Naast de onduidelijkheid over de schulden van de man, bestaat er ook grote onduidelijkheid over de verdiencapaciteit van de man. De man heeft een bedrijf genaamd ( [bedrijf] ) dat hij sinds november 2019 (in verschillende rechtsvormen) exploiteert. Dit betreft een [.] die ook aan huis bezorgt. De man heeft weliswaar jaarstukken in het geding gebracht over de jaren 2020 en 2021, maar de rechtbank heeft grote twijfels bij deze stukken. Zo sluiten de cijfers van de posten op de eindbalans van 2020 niet aan bij de openingscijfers van de balans van 2021. Als voorbeeld hiervan wijst de rechtbank op het ondernemingsvermogen dat aan het eind van het boekjaar 2020 nog € 44.251,- bedraagt, maar een dag later op 1 januari 2021 nihil zou zijn. Aan het eind van het boekjaar 2021 is het ondernemingsvermogen weer opgelopen naar € 29.606,-, ondanks de privéonttrekking in dat jaar van zo’n € 60.000,-. De man heeft de vragen hierover ter zitting niet kunnen beantwoorden. Hoe dan ook, het ondernemingsvermogen is positief aan het eind van 2021 en uit de aangifte van de man over het jaar 2021 blijkt dat er in dat jaar een privéschuldenlast was van slechts € 1.767,-. Hoe die schulden dan op 20 april 2023 zouden kunnen zijn opgelopen tot meer dan € 57.000,- is onduidelijk. De door de man opgevoerde Coronaepidemie acht de rechtbank daarvoor onvoldoende reden, gelet op het feit dat het een afhaal- en thuisbezorgrestaurant betreft. Bovendien heeft de man in het Coronajaar 2020 nog een winst behaald van € 57.506,-. Verder ontbreken de jaarstukken over 2022 en heeft de man ook geen aangiftes omzetbelasting over dat jaar in het geding gebracht.
3.5.
Gelet op de bovengenoemde omstandigheden komt de rechtbank tot de conclusie dat de man niet heeft onderbouwd dat hij niet langer in staat is om de eerder vastgestelde kinderalimentatie te voldoen aan de vrouw als bijdrage in de kosten van verzorging en opvoeding van [kind 1 (voornaam)] . De rechtbank zal zijn verzoek om nihilstelling dan ook afwijzen.
De proceskosten
3.6.
De man en de vrouw moeten allebei hun eigen proceskosten betalen, omdat zij elkaars ex-partners zijn en de rechtbank geen reden ziet om van dit uitgangspunt af te wijken.

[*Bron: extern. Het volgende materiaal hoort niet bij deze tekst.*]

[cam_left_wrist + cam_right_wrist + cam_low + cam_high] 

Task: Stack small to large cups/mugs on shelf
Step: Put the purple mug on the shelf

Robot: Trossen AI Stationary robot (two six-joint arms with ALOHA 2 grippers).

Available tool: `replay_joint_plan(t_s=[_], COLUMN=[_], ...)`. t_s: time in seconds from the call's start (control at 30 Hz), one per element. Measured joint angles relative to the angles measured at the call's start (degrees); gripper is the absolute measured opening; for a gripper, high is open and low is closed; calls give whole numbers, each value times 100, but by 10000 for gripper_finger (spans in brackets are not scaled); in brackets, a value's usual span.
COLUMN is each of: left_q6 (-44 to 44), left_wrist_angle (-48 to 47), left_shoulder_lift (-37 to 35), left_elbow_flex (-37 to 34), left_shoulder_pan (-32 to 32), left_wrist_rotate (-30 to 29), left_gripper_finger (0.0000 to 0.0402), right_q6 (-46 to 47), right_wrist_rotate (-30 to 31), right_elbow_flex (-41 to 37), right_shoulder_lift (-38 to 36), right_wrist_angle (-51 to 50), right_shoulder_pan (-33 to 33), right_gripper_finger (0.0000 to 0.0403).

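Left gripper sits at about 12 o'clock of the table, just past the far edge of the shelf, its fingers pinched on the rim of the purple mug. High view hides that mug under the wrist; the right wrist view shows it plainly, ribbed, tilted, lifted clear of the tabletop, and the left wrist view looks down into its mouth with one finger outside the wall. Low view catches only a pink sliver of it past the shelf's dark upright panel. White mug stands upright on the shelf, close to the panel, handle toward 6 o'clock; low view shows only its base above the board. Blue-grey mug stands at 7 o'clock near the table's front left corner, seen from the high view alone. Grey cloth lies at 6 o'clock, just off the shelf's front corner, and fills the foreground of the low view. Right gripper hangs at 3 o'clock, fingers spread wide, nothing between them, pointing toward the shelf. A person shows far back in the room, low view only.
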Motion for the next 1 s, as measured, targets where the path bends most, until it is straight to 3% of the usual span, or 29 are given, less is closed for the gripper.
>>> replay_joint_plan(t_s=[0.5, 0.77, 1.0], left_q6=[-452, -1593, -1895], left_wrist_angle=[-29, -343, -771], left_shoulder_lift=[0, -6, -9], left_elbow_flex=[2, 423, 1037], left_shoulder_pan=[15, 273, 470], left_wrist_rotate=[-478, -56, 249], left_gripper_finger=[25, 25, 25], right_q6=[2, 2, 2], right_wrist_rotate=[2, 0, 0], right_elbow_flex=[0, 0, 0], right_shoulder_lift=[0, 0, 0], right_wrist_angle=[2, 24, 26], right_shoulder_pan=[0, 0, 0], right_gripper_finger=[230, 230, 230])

Hierna volgt de beslissing. De rechtbank gebruikt daar de begrippen uit de wet.

4.De beslissing

De rechtbank:
4.1.
wijst het verzoek van de man af.
4.2.
beslist dat partijen allebei hun eigen proceskosten moeten betalen.

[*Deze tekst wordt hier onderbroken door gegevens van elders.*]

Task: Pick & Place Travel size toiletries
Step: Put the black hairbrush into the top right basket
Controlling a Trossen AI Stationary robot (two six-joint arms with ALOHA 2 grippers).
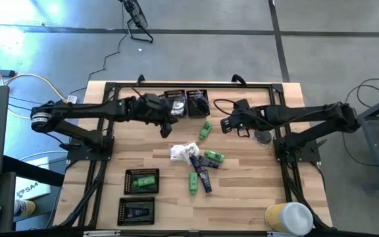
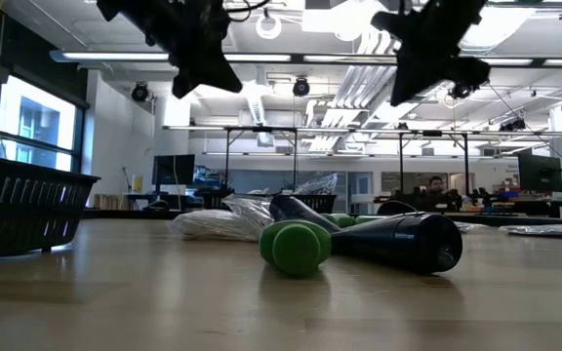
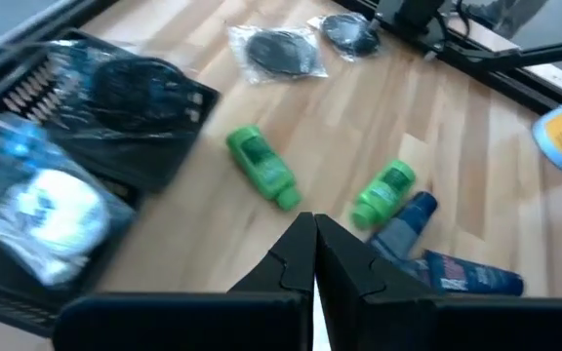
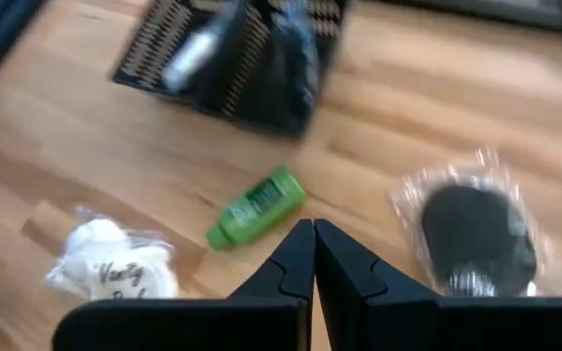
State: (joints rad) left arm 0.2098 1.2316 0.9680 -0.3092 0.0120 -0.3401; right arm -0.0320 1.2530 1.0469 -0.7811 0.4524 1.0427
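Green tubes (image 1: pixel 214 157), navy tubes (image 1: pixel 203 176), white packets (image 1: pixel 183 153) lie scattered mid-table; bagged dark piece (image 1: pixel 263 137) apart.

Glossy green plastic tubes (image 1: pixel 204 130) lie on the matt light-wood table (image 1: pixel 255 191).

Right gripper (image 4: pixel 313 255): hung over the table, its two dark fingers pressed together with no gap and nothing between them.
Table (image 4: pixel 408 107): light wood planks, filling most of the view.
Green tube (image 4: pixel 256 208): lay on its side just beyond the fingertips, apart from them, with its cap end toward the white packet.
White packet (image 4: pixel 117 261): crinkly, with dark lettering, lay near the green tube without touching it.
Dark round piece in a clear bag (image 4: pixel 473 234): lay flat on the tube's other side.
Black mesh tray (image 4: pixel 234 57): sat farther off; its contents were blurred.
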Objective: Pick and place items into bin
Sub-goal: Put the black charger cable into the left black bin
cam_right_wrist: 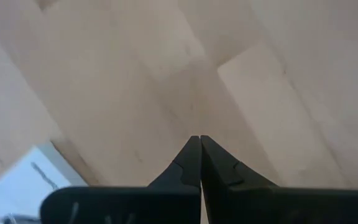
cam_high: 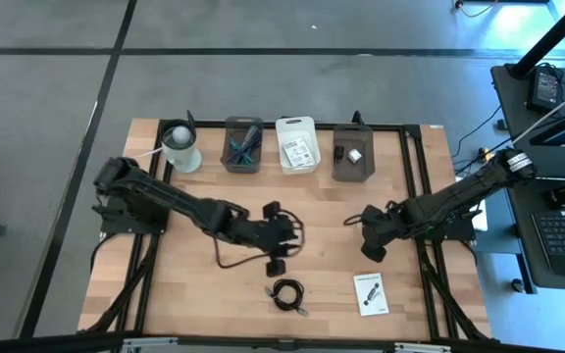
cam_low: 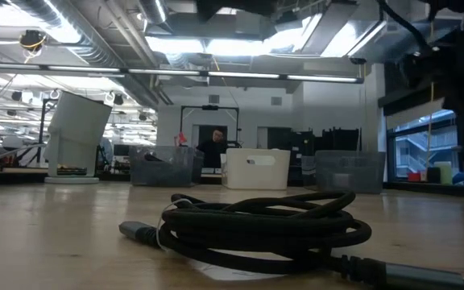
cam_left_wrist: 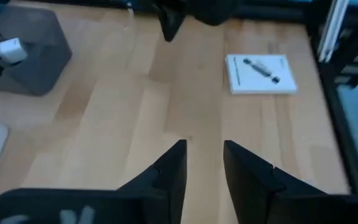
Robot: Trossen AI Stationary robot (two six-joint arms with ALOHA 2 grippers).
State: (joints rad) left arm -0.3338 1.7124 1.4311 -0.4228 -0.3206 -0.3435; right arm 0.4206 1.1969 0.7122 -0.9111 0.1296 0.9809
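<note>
Landmark: the coiled black cable (cam_high: 286, 293), which lies flat on the light wooden counter (cam_high: 194, 284) near its front edge.

Left hand (cam_high: 284, 238): positioned above the counter just behind the cable. Its two dark fingers (cam_left_wrist: 169, 171) are spread with a narrow gap and pinch nothing.

Right hand (cam_high: 353, 222): positioned behind and to the right of the cable, above bare wood. Its fingers (cam_right_wrist: 191, 158) are pressed together with nothing between them.

White printed card (cam_high: 369, 292): lies flat on the counter to the right of the cable, well apart from it.

Bins: well behind the cable, at the far edge of the counter, stand a grey plastic bin holding teal stick-like tools (cam_high: 243, 145), a white plastic bin holding a printed card (cam_high: 297, 143) and a grey plastic bin holding a small whitish piece (cam_high: 352, 153).
</note>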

Dit is de beslissing van de rechtbank, genomen door mr. M.A.A.T. Engbers, rechter, in samenwerking met mr. E.C. van Delft, griffier. De beslissing is in het openbaar uitgesproken op 6 juni 2023.

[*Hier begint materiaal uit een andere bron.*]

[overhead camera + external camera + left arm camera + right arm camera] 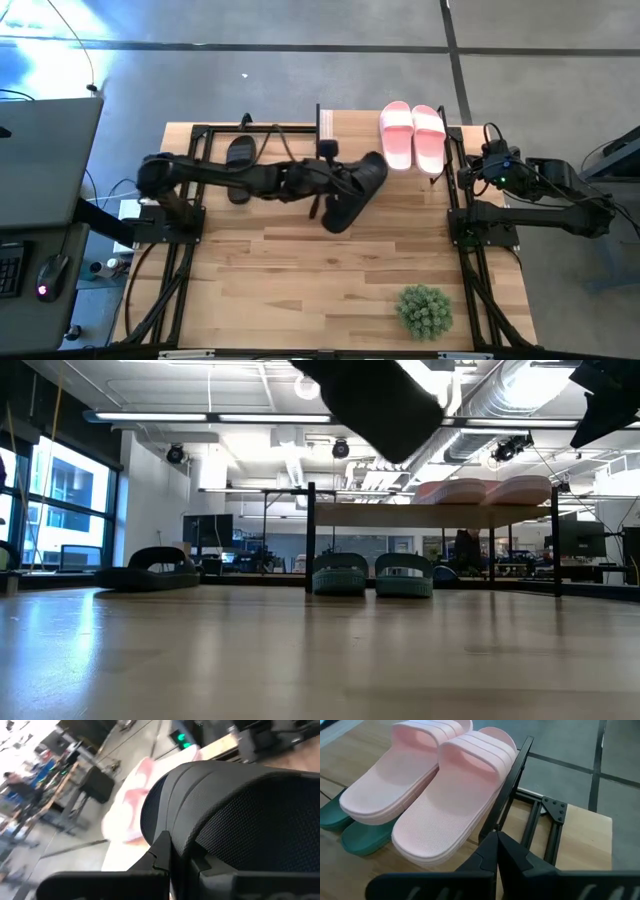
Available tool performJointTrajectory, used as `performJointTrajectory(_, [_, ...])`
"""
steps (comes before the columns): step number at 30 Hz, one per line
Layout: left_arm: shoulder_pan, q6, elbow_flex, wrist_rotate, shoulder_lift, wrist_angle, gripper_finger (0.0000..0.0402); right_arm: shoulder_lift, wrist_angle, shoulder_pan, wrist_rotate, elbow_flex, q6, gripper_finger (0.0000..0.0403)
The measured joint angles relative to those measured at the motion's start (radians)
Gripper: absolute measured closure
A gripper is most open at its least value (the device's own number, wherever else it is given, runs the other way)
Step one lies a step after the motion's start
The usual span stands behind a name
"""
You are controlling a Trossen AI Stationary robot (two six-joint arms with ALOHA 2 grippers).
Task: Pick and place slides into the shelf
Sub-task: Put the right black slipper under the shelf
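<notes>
High view shows the left end effector [345, 190] reaching across the middle of the worktop [300, 290], its fingers pinched shut on a black slide [352, 192] that hangs tilted above the wood, just in front of the shelf [322, 125]. The second black slide [239, 155] lies flat near the far left side of the worktop, beside the left arm. The pink slides [412, 135] sit side by side on the shelf's top board, toward its right end. In the low view the green slides [373, 575] stand as a pair on the worktop under the shelf's top board, with the pink pair [483, 490] above them and the held black slide [375, 400] dark at the upper edge, clear of the worktop. The left wrist view is nearly filled by the black slide's strap [235, 820], and a pale pink shape beyond it is probably the pink pair, though it is too blurred to be sure. The right end effector [480, 170] waits at the right edge of the worktop, fingers pressed together and holding nothing; its wrist view looks onto the pink pair [427, 785] by the shelf's black frame, green toes [355, 832] showing below. A round spiky plant [424, 310] stands near the front right corner.
</notes>
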Motion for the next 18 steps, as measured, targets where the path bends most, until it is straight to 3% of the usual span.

Tegen deze beschikking kan - voor zover er definitief is beslist - door tussenkomst van een advocaat hoger beroep worden ingesteld bij het gerechtshof te Arnhem-Leeuwarden. De verzoekende partij en verschenen belanghebbenden dienen het hoger beroep binnen de termijn van drie maanden na de dag van de uitspraak in te stellen. Andere belanghebbenden dienen het beroep in te stellen binnen drie maanden na de betekening van deze beschikking of nadat deze hun op andere wijze bekend is geworden.

Voetnoten

1.Artikel 1:401 lid 1 van het Burgerlijk Wetboek.